Tuesday, September 9, 2008

Ham She Wrote [9.3.08]

More often than not, specific human behavior is difficult to recognize. The nationally acclaimed act of "people-watching" is deemed unfit for so-called normal humanity, but what of watching oneself? I assumed my recurring role as "Alyssa" was one that had been figured down to the last detail. However, I have found that when under certain pressures, to one's own surprise, the self can tend to become the most interesting of subjects. Today's pressure just so happens to be the fear of getting caught. Although, it should be mentioned that legality is relative. For example, stealing money is wrong, but what about being an accessory - to the devouring of several ham shavings and a single twelve-grain slice of bread? Today was busy to say the least, and in turn, my friend and I found ourselves in his house, coincidentally in the midst of peak hunger. Murphy and his law made sure I had just enough time to waste, but not enough to eat a decent meal. So, with my friend's seal of approval, I entered the fridge empty and exited full of possibilities. I thought to myself, ham and provolone and chip dip, oh my! I knew that what I grabbed did not belong to my friend, but to his roommate...and neither of us seemed to care. However, amidst the third and fourth bite, we heard the creak of the front door. I halted the chewing. My stomach dropped. Immediately, almost as instinctively as the "soccer-mom-arm-save", I shoved the remaining evidence in the silverware drawer and slammed it shut. In what seemed like a lifetime, but realistically occurred in the following four or five seconds, my friend and I took the stage as those kids that did not do anything: sandwich? Er - uh - who said anything about a sandwich? (Nervous laughter and flailing shrugs included.) Then a sigh of relief erupted from both parties after the quick and almost sheepish realization of mistaken identities. The roommate that we "borrowed" from was student teaching, and the whodunit would go unanswered.
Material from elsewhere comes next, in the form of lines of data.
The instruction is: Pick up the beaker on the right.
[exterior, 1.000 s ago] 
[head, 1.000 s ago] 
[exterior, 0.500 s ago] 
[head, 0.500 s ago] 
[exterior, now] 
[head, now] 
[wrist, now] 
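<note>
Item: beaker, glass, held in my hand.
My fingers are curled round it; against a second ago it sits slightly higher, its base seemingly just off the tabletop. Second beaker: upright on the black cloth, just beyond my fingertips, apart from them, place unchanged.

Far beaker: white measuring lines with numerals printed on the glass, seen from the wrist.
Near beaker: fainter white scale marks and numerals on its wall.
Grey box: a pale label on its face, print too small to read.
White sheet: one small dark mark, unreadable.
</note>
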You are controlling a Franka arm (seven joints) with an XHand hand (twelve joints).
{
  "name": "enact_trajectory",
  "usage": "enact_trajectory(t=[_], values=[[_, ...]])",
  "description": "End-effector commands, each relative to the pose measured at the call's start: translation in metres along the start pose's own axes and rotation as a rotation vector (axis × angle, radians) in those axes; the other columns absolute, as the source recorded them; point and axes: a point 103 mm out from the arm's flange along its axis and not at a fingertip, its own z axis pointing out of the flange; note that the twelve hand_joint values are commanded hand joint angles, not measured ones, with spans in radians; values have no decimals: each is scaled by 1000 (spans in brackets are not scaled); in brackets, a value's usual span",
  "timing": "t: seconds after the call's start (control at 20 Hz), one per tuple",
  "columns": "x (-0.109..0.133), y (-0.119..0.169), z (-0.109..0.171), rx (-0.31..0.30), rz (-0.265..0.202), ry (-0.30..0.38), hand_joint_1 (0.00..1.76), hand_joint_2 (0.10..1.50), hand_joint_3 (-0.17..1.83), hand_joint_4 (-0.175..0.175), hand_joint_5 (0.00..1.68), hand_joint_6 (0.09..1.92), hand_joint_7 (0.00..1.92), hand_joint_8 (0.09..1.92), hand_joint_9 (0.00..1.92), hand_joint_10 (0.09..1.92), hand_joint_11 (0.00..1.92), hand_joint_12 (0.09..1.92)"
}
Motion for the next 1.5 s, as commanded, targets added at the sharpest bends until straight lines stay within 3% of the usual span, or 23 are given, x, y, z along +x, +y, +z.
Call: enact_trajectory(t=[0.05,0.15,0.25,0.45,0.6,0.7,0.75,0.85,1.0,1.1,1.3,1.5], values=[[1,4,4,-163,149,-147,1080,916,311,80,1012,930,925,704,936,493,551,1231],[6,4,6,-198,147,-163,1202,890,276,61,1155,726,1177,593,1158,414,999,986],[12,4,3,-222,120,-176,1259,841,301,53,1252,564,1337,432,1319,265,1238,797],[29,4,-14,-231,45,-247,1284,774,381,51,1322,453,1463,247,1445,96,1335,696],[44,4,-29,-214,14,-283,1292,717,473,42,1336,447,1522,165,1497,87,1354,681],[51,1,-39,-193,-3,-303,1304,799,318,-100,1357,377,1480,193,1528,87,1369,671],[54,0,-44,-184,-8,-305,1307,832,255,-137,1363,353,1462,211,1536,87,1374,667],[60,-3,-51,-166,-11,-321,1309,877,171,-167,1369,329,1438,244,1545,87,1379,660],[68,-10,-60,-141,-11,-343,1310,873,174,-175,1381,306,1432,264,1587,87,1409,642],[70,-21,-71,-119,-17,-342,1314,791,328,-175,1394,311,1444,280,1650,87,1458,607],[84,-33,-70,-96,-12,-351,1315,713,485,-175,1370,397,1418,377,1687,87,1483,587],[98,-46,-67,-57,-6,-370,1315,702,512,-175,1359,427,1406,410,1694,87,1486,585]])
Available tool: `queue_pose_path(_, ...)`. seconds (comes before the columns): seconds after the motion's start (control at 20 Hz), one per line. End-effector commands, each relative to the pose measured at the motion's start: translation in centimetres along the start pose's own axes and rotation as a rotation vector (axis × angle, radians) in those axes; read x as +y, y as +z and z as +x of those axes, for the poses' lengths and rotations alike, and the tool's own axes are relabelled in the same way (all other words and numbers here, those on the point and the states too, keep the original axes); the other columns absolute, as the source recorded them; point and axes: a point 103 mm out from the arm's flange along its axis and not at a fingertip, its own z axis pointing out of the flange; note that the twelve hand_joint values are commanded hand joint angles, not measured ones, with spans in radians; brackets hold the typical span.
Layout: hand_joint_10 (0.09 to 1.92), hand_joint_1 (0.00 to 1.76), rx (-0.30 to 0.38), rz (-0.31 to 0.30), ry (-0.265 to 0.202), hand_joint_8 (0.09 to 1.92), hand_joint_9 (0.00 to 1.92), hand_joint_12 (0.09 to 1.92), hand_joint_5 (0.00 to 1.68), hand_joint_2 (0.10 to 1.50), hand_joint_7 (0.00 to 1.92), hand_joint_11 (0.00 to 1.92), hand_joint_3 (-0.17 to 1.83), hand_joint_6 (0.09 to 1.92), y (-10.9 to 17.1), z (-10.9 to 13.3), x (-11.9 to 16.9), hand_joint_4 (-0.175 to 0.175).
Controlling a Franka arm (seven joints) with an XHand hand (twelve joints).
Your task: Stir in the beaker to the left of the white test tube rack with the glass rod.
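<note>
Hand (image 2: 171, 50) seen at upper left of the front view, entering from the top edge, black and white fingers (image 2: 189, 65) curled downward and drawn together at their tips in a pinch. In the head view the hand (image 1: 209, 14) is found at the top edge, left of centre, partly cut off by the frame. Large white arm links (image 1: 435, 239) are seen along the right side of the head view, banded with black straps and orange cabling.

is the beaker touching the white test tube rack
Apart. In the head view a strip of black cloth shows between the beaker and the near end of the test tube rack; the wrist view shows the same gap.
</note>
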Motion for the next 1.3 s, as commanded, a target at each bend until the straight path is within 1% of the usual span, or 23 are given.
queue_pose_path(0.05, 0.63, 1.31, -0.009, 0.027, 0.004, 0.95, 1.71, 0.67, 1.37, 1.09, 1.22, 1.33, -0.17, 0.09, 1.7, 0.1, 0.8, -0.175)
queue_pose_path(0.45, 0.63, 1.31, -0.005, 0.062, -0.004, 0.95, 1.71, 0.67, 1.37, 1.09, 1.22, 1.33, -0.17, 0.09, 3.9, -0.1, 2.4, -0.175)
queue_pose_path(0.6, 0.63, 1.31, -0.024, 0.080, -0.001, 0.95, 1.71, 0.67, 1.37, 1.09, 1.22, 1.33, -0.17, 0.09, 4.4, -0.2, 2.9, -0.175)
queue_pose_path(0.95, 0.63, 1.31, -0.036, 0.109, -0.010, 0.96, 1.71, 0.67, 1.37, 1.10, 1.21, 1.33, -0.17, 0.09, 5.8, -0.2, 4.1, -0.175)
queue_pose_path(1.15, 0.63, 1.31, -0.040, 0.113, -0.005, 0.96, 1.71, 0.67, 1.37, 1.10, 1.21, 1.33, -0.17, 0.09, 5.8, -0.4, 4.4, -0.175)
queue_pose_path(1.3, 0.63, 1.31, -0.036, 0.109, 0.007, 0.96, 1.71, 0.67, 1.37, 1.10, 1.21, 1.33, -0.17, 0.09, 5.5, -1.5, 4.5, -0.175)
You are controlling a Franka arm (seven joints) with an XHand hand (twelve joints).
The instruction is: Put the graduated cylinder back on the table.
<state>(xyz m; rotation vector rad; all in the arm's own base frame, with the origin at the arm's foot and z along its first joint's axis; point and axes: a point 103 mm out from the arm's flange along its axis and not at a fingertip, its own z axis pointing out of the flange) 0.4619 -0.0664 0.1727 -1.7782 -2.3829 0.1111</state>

Reflecting on the rather silly situation and our reaction, some questions could be raised. Does hunger constitute theft? Are there fishy fingerprints lurking on the counters of Maple East? Would I ever repay my friend? And if so, what would I repay him with? Ham? An eighth of a twelve-grain loaf? A half-eaten can of chip dip? And perhaps the most important question of all: did I learn my lesson? Twelve minutes later, my friend went upstairs to take a shower, and coincidentally left his book bag downstairs. I looked around, turned off ESPN, walked over to the backpack, and started snooping. I sneakily discovered the treasure of the century - and covered up my onion-dip breath with a stick of his Stride gum.